_Instructions to follow:_ In the listing below, find the line holding "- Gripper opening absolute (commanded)" and the line holding "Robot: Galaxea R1". Write out those two lines and all lines between, exactly, and nothing more.

= = = =

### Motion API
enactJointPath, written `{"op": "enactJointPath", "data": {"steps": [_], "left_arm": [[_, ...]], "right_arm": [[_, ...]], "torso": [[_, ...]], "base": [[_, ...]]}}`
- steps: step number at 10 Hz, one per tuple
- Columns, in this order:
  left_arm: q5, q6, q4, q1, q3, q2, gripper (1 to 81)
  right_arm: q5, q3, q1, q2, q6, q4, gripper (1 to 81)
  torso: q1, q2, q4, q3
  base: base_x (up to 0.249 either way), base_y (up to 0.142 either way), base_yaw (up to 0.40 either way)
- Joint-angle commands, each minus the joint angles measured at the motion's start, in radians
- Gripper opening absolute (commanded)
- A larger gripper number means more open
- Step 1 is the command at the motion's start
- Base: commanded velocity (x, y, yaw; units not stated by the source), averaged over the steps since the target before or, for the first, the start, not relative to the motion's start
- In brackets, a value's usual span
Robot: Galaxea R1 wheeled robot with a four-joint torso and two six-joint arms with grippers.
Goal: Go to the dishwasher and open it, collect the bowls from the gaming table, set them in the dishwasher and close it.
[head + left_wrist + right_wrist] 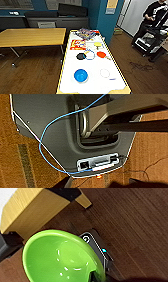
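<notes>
On the white-topped gaming table [113,82], a blue bowl [80,75] sits near the robot, awaiting collection. Beside the table's yellow wooden side, the right gripper [96,276] seems clamped on a green bowl's [60,256] rim, presumably for carrying. The left gripper's state I cannot tell.

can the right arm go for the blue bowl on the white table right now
Probably not yet: the right wrist view shows a green bowl large and close, apparently already carried by that arm. The blue bowl itself sits open at the near end of the gaming table, with nothing on or against it.
</notes>
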Motion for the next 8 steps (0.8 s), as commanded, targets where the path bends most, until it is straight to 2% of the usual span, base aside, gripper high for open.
{"op": "enactJointPath", "data": {"steps": [1, 2, 3, 4, 6, 8], "left_arm": [[0.062, 0.001, 0.008, -0.005, 0.008, 0.005, 81.1], [0.062, 0.001, 0.008, -0.005, 0.008, 0.005, 81.1], [0.062, 0.001, 0.008, -0.005, 0.008, 0.005, 81.1], [0.062, 0.001, 0.005, -0.008, 0.008, 0.004, 81.1], [0.062, -0.004, 0.0, -0.008, 0.071, -0.032, 81.1], [0.062, -0.004, 0.001, -0.009, 0.278, -0.163, 81.1]], "right_arm": [[0.095, -0.001, -0.293, 0.011, -0.401, 0.255, 1.0], [0.112, -0.042, -0.351, 0.043, -0.563, 0.402, 1.0], [0.119, -0.081, -0.394, 0.083, -0.688, 0.511, 1.0], [0.122, -0.131, -0.426, 0.136, -0.734, 0.525, 1.0], [0.149, -0.236, -0.483, 0.259, -0.773, 0.477, 1.0], [0.169, -0.351, -0.514, 0.356, -0.785, 0.441, 1.0]], "torso": [[0.0, 0.0, 0.0, 0.0], [0.0, 0.0, 0.0, 0.0], [0.0, 0.0, 0.0, 0.0], [0.0, 0.0, 0.0, 0.0], [-0.001, 0.0, 0.0, 0.0], [-0.002, -0.001, 0.0, 0.001]], "base": [[0.0, 0.0, 0.0], [0.0, 0.0, 0.0], [0.0, 0.0, 0.0], [0.0, 0.0, 0.0], [0.0, 0.0, 0.0], [0.0, 0.0, 0.0]]}}
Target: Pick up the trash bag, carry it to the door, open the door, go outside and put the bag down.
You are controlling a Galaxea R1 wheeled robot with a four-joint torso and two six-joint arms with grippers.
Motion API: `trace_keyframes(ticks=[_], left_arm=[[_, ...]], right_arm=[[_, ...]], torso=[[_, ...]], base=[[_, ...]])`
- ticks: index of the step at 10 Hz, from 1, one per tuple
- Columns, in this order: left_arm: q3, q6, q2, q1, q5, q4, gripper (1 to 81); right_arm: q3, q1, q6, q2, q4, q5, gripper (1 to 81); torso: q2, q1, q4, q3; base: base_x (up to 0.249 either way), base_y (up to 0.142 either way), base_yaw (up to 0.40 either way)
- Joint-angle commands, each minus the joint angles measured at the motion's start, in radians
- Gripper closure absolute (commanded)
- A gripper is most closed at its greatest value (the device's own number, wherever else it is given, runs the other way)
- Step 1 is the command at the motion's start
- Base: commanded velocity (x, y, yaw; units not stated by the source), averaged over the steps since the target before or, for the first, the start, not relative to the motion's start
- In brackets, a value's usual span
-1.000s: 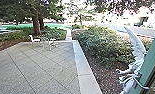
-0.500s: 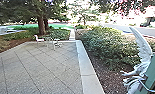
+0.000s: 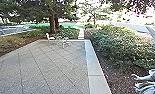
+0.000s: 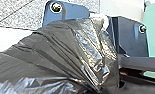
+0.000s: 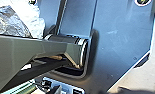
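Head view: paving (image 3: 55,66) is extending toward a chair (image 3: 50,38); shrubs (image 3: 120,46) are growing alongside. Left wrist view: the trash bag (image 4: 55,47) is overlapping the robot's plate (image 4: 133,37); whether the left gripper is grasping it is indeterminable. Right wrist view: a jointed bar (image 5: 18,48) is crossing; the right gripper's state is eluding determination.

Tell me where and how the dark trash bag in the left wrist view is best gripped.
I'd take the trash bag by its bunched folds, where the creases draw together into a narrower, thicker gather; the broad, smoother part looks slack. The pincer should probably come from the side facing the wrist camera, since the robot's dark plate backs the bag.
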Motion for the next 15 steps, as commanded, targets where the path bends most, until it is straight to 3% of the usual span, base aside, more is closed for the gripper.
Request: trace_keyframes(ticks=[1,3,4,5,8,10,11,12,15], left_arm=[[0.092,0.002,-0.085,-0.089,0.058,-0.025,81.1],[0.220,0.002,-0.179,-0.123,0.058,-0.034,81.1],[0.264,0.000,-0.225,-0.149,0.066,-0.053,81.1],[0.308,0.000,-0.274,-0.178,0.070,-0.083,81.1],[0.453,0.000,-0.435,-0.302,0.124,-0.189,81.1],[0.453,0.000,-0.469,-0.389,0.188,-0.238,81.1],[0.435,-0.001,-0.475,-0.443,0.228,-0.264,81.1],[0.407,-0.001,-0.477,-0.494,0.276,-0.292,81.1],[0.321,-0.004,-0.449,-0.624,0.398,-0.324,81.1]], right_arm=[[0.194,0.047,-0.013,-0.084,-0.012,-0.066,1.0],[0.400,0.056,-0.007,-0.219,-0.004,-0.065,1.0],[0.436,0.056,-0.005,-0.248,-0.002,-0.063,1.0],[0.436,0.055,-0.005,-0.251,-0.002,-0.063,1.0],[0.427,0.052,-0.005,-0.245,-0.004,-0.063,1.0],[0.406,0.050,-0.005,-0.233,-0.004,-0.063,1.0],[0.386,0.051,-0.005,-0.219,-0.005,-0.063,1.0],[0.370,0.052,-0.005,-0.206,-0.008,-0.063,1.0],[0.361,0.050,-0.007,-0.194,-0.010,-0.065,1.0]], torso=[[0.000,0.000,0.000,0.000],[0.000,0.000,-0.001,0.000],[0.000,0.000,-0.001,-0.035],[0.000,0.000,-0.001,-0.080],[0.000,0.000,-0.001,-0.154],[0.000,0.000,-0.001,-0.216],[0.001,0.000,-0.001,-0.337],[0.001,0.000,-0.001,-0.280],[0.002,0.001,-0.001,-0.384]], base=[[0.000,0.000,0.000],[0.000,0.000,0.000],[0.000,0.000,0.000],[0.000,0.000,0.000],[0.000,0.000,0.000],[0.000,0.000,0.000],[0.000,0.000,0.000],[0.000,0.000,0.000],[0.000,0.000,0.000]])
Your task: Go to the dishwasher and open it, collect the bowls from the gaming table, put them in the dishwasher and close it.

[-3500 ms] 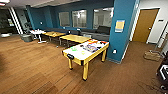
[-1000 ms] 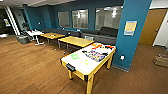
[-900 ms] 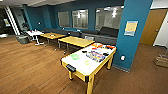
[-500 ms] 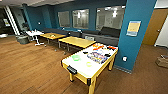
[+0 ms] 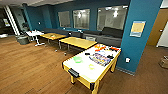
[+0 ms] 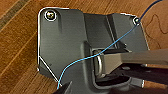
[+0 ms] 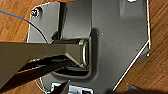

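Head view: gaming table (image 5: 86,72), white top w/ yellow frame and legs, stands on wood floor (image 5: 32,67), approx 5 o'clock of frame centre, long axis running toward 1 o'clock. Its far end sits just beside teal pillar (image 5: 140,37).

Bowls on the white top, near half: green bowl (image 5: 77,59) at approx 10 o'clock from table centre; smaller yellow-green bowl (image 5: 91,66) toward the near end, apart from the first. Both upright as far as can be told.

Colourful game boxes (image 5: 101,58) cover mid and far part of the top; red items (image 5: 100,47) at far end. Detail too blurred to name.

Beyond, at 11 o'clock: two yellow wooden tables (image 5: 77,42), then a small white table (image 5: 35,33). Dark sofa (image 5: 110,35) along windowed wall.

Wrist views: dark robot plate and bar over wood floor, blue cable across. Left and right pincers: state cannot be told.
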You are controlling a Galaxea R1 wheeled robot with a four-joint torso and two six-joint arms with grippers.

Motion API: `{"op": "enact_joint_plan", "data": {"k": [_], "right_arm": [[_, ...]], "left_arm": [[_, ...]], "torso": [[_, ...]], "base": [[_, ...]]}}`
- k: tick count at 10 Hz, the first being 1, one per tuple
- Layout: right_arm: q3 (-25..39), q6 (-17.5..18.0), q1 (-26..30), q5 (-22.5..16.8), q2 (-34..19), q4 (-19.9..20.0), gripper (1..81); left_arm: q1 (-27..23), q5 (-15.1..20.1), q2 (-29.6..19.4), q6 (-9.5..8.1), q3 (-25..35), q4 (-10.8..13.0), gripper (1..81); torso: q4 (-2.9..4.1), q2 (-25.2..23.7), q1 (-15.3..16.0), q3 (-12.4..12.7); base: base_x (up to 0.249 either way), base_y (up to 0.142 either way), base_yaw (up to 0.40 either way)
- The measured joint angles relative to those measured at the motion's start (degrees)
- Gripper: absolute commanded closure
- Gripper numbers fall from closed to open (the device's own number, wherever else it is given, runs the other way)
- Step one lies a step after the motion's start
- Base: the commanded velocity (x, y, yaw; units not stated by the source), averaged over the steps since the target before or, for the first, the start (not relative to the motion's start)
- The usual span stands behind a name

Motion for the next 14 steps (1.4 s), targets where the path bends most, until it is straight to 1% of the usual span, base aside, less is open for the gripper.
{"op": "enact_joint_plan", "data": {"k": [14], "right_arm": [[0.0, 0.0, 0.3, 0.0, 0.2, 0.0, 1.0]], "left_arm": [[-0.1, 0.2, 0.2, 0.0, 0.0, 0.0, 1.0]], "torso": [[0.0, 0.0, 0.0, 0.0]], "base": [[0.135, 0.086, 0.0]]}}
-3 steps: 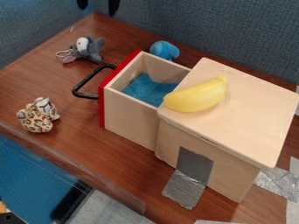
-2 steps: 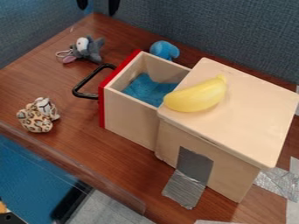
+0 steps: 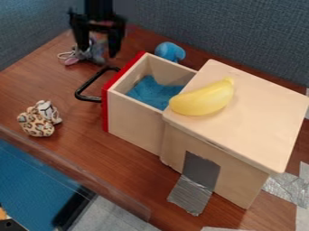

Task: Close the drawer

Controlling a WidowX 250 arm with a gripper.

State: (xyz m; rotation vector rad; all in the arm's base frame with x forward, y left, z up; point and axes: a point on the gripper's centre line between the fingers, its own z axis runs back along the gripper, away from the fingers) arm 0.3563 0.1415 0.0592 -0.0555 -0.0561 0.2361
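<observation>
Lower than a moment ago, my black two-finger pincer (image 3: 97, 50) hangs spread open by the grey plush toy (image 3: 95, 56), beyond the black U-shaped handle (image 3: 89, 98) of the red-fronted wooden drawer (image 3: 134, 121), jutting from its pale, boxy wooden cabinet (image 3: 253, 113) beneath a curved yellow banana (image 3: 202, 99).

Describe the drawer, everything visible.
The drawer is a pale, open-topped box, wood by its look, with a red front panel and a black, bracket-shaped handle. It is upright and pulled well out of its pale cabinet, front facing the view's left. Blue, cloth-like material lies inside. The gripper hangs beyond the handle, with no contact visible.
</observation>
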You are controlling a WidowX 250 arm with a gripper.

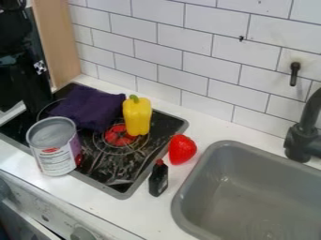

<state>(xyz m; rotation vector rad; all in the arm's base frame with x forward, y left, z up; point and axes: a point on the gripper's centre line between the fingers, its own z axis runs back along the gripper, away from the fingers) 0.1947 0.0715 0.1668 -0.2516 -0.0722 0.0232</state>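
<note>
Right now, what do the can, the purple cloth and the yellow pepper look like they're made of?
The can: probably metal, with dull grey inner walls and a printed label outside. The purple cloth: soft matte fabric, judging by its folds. The yellow pepper: perhaps plastic, given its smooth, slightly shiny, even-coloured skin.

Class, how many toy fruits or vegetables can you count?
2: the yellow pepper, upright on the stovetop, and the red piece, between stovetop and sink. The purple cloth could hide more.
</note>
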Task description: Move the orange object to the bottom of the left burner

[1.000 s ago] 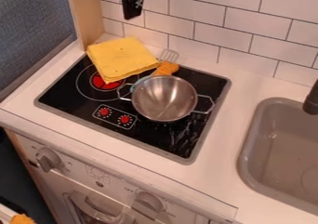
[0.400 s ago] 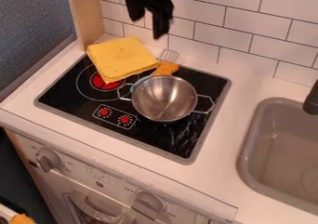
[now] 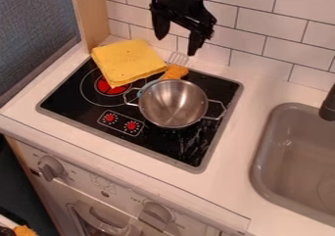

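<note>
My gripper (image 3: pixel 175 44) hangs at the top centre in front of the tiled wall, open, with nothing between its fingers. Below it, behind the steel pot, lies the orange object (image 3: pixel 175 72), its lower part hidden by the pot's rim. The left burner (image 3: pixel 108 86) shows its red centre near the left side of the black stovetop, and a folded yellow cloth (image 3: pixel 129 62) covers its back part.
The two-handled steel pot (image 3: pixel 173 104) stands on the stovetop's right half. A spatula's slotted head (image 3: pixel 178 58) shows behind the orange object. At the right are a grey sink (image 3: pixel 288 156) and a black faucet (image 3: pixel 328 105).
My gripper has come down and to the right from the top edge, and its two fingers now show spread apart. The orange object, pot and cloth have stayed where they were.
</note>
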You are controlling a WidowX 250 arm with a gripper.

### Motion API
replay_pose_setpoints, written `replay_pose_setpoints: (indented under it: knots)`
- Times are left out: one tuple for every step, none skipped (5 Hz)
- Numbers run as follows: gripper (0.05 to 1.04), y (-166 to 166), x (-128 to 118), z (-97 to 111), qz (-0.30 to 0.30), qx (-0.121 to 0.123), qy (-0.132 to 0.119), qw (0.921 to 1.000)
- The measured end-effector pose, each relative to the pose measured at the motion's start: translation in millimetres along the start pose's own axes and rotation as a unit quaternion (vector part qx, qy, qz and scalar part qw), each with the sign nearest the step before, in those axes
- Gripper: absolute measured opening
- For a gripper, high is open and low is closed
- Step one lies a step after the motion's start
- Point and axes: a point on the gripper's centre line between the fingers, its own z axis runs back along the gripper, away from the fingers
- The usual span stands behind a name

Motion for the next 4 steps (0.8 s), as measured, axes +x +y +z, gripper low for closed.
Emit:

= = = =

_Result of this exercise:_
- Gripper opening absolute (commanded)
- A larger gripper number means more open
- Step 1 is the command at the motion's start
- Base: commanded velocity (x, y, yaw; units not stated by the source), averaged over the steps since the target before or, for the first, the start, not relative to the motion's start
- In brackets, a value's usual span
Robot: Galaxea R1 wheeled robot with a four-joint torso and two six-joint arms with grippers.

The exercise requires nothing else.